And there I look for you
to wipe away My blood and tears.

(The figure of Everyman 2 is seen on stage.)

Lord, what you ask is hard.
It calls for courage and self-sacrifice,
and I am weak.
Please, give me strength.
Don't let me run away because of fear.
Lord, live in me,
and act in me,
and love in me.
And not in me alone,
but in all of us together,
so that we may reveal
no more your bloody but your glorious
face on earth.



(Jesus, Simon and others are now beginning to
climb a hill path. A group of mothers are playing
with their children on the track. When they see the
approaching group, they quickly round up the
children and hustle them off to the side, protecting
them as best they can. One of the women
recognises Jesus, and cries out. She tries to go
to him, but is pushed back, weeping.)

How often had I longed to take
the children of Jerusalem
and gather them to Me.
But they refused.
But now these women weep for Me
and my heart mourns for them -
mourns for their sorrows that will come.
I comfort those who seek to solace Me.
How gentle can you be, My other self,
How kind?

(We see the figure of the woman on stage.)

My Jesus,
your compassion
in your passion
is almost beyond understanding.
Lord, teach me,
help me to learn,
when I would snap at those
who hurt me with their ridicule,
those who misunderstand,
or hinder me with some misguided helpfulness,
those who intrude upon my privacy.
Help me curb my tongue,
may gentleness become my cloak.
Lord, make me kind like You.



(The group reaches the top of the hill.
We see three poles lying on the ground,
alongside three freshly dug holes.
Exhausted, Simon drops his cross bar, and is
pushed to one side. He joins the remaining
few onlookers who have lasted the distance.
Jesus is hauled upright, but can stand only
held up by a soldier. They none too gently
strip him of his clothes, which they flourish.
Standing back, they laugh and jeer at His

Behold, my other self,
the poorest king who ever lived.
Before my creatures I stand stripped.
The cross - my deathbed -
even this is not my own.
Yet who has ever been so rich?
Because this is the path
I have chosen to follow.
Know this -
your body may be broken,
but no force on earth
and none in hell
can deprive you of your will, your choice.
Do not care about your food,
your clothes, your life.
Follow the will of My Father,
and you will have all these when they are needed.

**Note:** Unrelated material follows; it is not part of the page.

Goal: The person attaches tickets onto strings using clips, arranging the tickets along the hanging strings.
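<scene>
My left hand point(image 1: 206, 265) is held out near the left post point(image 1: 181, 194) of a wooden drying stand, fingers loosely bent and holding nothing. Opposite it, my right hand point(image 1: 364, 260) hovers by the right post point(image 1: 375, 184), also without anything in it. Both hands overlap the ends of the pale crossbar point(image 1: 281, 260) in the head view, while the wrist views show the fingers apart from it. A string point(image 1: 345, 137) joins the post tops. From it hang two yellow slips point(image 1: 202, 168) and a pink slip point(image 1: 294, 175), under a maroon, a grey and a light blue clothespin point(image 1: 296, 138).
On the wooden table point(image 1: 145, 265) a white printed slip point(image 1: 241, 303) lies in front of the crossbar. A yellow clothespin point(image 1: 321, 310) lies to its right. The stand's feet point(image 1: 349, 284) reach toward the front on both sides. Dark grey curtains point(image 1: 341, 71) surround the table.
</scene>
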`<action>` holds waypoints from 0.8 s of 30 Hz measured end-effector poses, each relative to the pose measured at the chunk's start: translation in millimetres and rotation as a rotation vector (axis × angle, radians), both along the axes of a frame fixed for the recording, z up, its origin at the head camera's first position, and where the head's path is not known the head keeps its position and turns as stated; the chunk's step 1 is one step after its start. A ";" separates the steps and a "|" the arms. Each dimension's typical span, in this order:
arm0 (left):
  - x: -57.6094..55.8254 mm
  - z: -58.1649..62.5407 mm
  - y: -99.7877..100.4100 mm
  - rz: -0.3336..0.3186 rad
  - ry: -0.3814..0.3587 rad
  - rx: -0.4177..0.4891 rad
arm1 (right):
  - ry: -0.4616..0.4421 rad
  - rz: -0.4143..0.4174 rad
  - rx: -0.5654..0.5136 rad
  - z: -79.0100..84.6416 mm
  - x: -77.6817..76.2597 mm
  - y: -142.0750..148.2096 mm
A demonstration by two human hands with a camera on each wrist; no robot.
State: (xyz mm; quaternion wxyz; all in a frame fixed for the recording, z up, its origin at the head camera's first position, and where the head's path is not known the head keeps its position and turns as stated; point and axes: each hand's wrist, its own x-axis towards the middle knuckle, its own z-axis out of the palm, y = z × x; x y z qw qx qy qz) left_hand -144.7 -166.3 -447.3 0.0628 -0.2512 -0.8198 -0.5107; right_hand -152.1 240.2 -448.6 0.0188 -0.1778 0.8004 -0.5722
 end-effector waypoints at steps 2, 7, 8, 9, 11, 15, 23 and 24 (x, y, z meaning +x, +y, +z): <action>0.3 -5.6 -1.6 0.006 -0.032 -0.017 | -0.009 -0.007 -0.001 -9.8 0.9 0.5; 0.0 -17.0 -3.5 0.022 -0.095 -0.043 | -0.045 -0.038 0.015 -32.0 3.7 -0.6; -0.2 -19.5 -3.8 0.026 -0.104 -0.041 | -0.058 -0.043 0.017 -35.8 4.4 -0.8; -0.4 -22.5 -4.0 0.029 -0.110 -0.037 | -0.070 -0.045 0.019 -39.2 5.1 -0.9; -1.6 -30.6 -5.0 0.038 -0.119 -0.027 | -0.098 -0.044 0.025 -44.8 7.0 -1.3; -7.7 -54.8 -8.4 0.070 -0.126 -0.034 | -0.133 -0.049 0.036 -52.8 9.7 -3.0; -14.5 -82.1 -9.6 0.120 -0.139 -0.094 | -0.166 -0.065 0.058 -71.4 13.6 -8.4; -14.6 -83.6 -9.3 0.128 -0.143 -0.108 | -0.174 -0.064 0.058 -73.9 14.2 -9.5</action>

My Lord, I offer you my all,
whatever I possess, and more,
my self.
Detach me from the craving for
prestige, position, wealth.
Root out of me
all trace of envy of my neighbour
who has more than I.
Release me from the vice of pride,
my longing to exalt myself.
May I be poor in spirit, Lord,
so that I can be rich in you.



(Jesus is hauled against the cross pole.
The nails are hammered in, and at blow
we see the onlookers flinch and turn away,
only to turn back again. They want to run,
but the horror of the scene compels them
to remain.
The poles are hauled upright, and the earth
rammed into place to hold them. From the
cross, we look down on the crowd through
the camera's eye. Some are still standing,
but supporting each other in their pain,
some have turned, unable to bear the sight,
others are kneeling weeping.)

Can you imagine what a crucifixion is?
My executioners stretch My arms;
they hold my hand and my wrist against the wood,
and press the nail until it stabs My flesh.
Then with one heavy hammer smash
they drive it through,
and pain
bursts like a bomb of fire in my brain.
They seize the other arm;
and agony again explodes.
Then raising up my knees
so that my feet are flat against the wood,
they hammer them fast, too.

(We see the figure of Simon on stage.)

My god,
I look at you and think:
Is my soul worth this much?
What can I give you in return?
I here and now accept
for all my life
whatever sickness, torment,
agony may come.
And as each arrives,
this picture will burn itself afresh
into my mind,
reminding me
that no suffering you allow
will be more than I can bear.



(The camera rises and falls as Jesus tries to
relieve the pressure on his lungs and gasp some
air. His vision is blurred. He looks down at the
roughnecks gambling away his clothes. He sees
others mocking and jeering. And finally he sees
those of his friends who have remained to the end.
His mother and John are to one side, comforting
each other. During all this, we hear the voice of Jesus.)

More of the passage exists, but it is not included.